Given data:
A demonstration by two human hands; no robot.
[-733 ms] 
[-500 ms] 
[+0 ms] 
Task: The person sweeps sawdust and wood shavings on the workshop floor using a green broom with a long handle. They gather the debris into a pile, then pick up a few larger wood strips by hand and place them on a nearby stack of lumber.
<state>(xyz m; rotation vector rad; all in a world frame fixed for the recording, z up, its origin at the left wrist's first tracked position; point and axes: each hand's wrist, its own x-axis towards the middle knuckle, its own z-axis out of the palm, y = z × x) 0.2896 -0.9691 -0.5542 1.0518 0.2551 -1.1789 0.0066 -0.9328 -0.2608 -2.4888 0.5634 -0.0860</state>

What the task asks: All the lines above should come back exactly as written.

Written response:
A demonstration by two human hands; no robot.
[-733 ms] 
[-500 ms] 
[+0 ms] 
Task: The person sweeps sawdust and wood shavings on the workshop floor using a green broom with a long handle. They gather the debris into a pile, then pick up a few larger wood strips by hand and place them on a nearby stack of lumber.
<state>(xyz m; rotation vector rad; all in a world frame fixed for the recording, z up, its origin at the left wrist's first tracked position; point and axes: each hand's wrist, its own x-axis towards the middle knuckle, its own z-axis out of the palm, y = z × x) 0.2896 -0.9691 -0.5542 1.0518 0.2551 -1.1789 0.0066 -0.9328 -0.2608 -2.4888 0.5634 -0.0860</state>

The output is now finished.